Congrats to Joseph McCann on the 1st and the 3rd in the Q and Mike Noel on the JAM


----------



## Aaron Homburg (Sep 23, 2005)

*20 to the third in the Am, sorry no numbers left them in the truck. 12 to the last in the Open tomorrow, Eckett 4, Dewey 3, Trott 2, Shih 2, Knutson 1.

All I know,

Aaron*


----------



## FOM (Jan 17, 2003)

Callbacks to Am water blind: 1, 2, 4, 6, 7, 10, 11, 18, 22, 23, 24, 26, 33, 36, 38, 39, 40, 45, 46, 47 - 20 total

Derby callbacks to 2nd: 1, 2, 4, 5, 7 thru 19, 21, 22, 24

That's all I have....

FOM


----------



## Ted Shih (Jan 20, 2003)

Open callbacks to water marks

4, 5, 16, 20, 35, 44, 46, 47, 53, 63, 68, 82


----------



## Paul Rainbolt (Sep 8, 2003)

Good luck Ted


----------



## cpayne (Feb 22, 2003)

Congrats to Marc and Megan Wells and RDR's Cotton Pickin Peach SH on the Qualifying Win!


----------



## ghjones (Nov 25, 2004)

cpayne said:


> Congrats to Marc and Megan Wells and RDR's Cotton Pickin Peach SH on the Qualifying Win!
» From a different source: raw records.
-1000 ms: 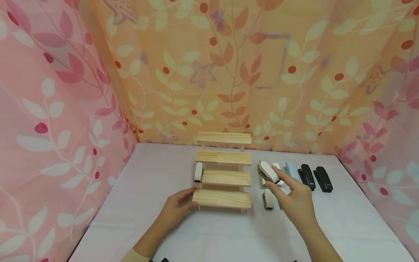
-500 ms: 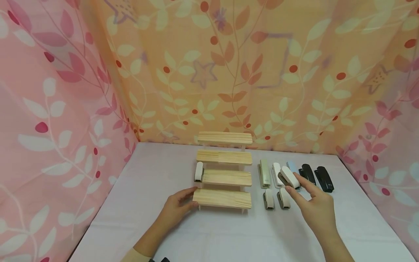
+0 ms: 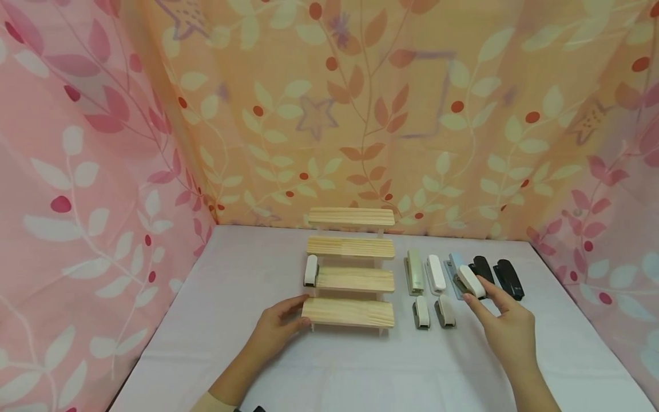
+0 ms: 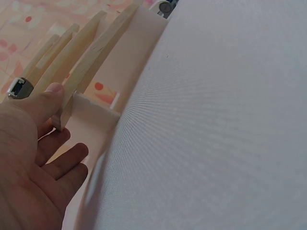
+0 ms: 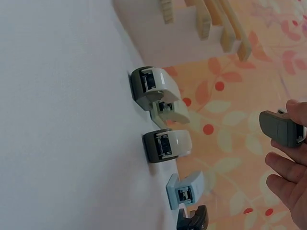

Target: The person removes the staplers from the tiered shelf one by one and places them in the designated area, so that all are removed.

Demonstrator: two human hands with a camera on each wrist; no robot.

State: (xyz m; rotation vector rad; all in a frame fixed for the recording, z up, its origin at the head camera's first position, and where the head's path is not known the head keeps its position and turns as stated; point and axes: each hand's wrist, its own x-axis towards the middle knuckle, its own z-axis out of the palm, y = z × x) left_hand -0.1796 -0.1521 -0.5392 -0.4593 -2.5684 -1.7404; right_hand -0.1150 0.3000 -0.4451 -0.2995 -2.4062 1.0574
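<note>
My left hand (image 3: pixel 275 326) pinches the left end of the lowest tier of a four-step wooden display stand (image 3: pixel 347 313); in the left wrist view its thumb lies on top of the board (image 4: pixel 88 72), the other fingers below. My right hand (image 3: pixel 509 337) holds a small white-and-grey stapler (image 3: pixel 472 281) between thumb and fingers, raised above the table. In the head view it overlaps a light blue stapler (image 3: pixel 454 269). The right wrist view shows the held stapler's grey base (image 5: pixel 278 128). Another small white stapler (image 3: pixel 311 270) sits at the left end of the second tier from the bottom.
Right of the stand lie a pale green stapler (image 3: pixel 415 273), a white one (image 3: pixel 436 274) and two black ones, a nearer-in one (image 3: pixel 482 269) and an outer one (image 3: pixel 508 279). Two small staplers, left (image 3: pixel 422 313) and right (image 3: pixel 445 312), sit in front. Patterned curtains (image 3: pixel 319 114) enclose the table.
My right hand has moved to the right with the small stapler, from over the pale green stapler to over the light blue one. My left hand has stayed on the stand.
</note>
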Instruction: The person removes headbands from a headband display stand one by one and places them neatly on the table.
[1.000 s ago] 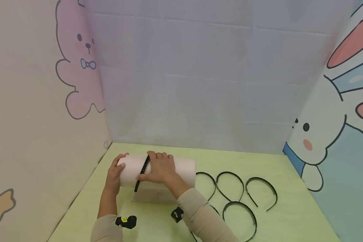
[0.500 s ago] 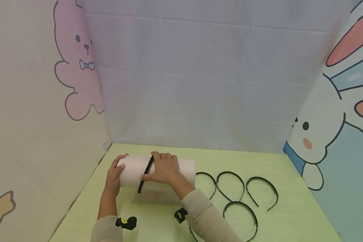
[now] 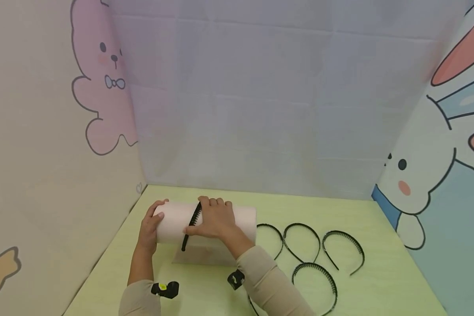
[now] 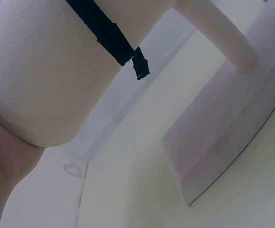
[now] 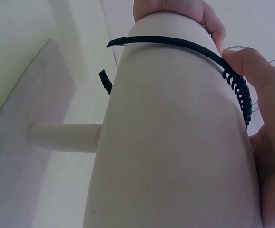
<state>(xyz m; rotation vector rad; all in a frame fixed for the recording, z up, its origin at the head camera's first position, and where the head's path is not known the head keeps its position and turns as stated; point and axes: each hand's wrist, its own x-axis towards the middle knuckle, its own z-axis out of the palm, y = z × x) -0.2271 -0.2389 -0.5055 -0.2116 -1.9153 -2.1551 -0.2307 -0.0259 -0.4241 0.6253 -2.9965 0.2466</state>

Woohoo!!! Congrats to Peach, Marc, Megan and Joseph! Way to go!!! :-D

Gretchen


----------



## FOM (Jan 17, 2003)

Callbacks to Am water marks: 1, 2, 4, 6, 10, 11, 18, 22, 24, 36, 38, 39, 40, 45, 46, 47 -16 total

FOM


----------



## Fowl Weather (Jan 8, 2009)

Congratulations to Rockerin Kennels, 1st and 3rd in the Qual. 
Peach is Qualified All Age. 
Thank you Joseph and Chris.


----------



## JS (Oct 27, 2003)

Open winner:

#44 - Eagles Rumor Has It

Owner Steve Robben, Handler Scott Dewey & Rock River Retrievers!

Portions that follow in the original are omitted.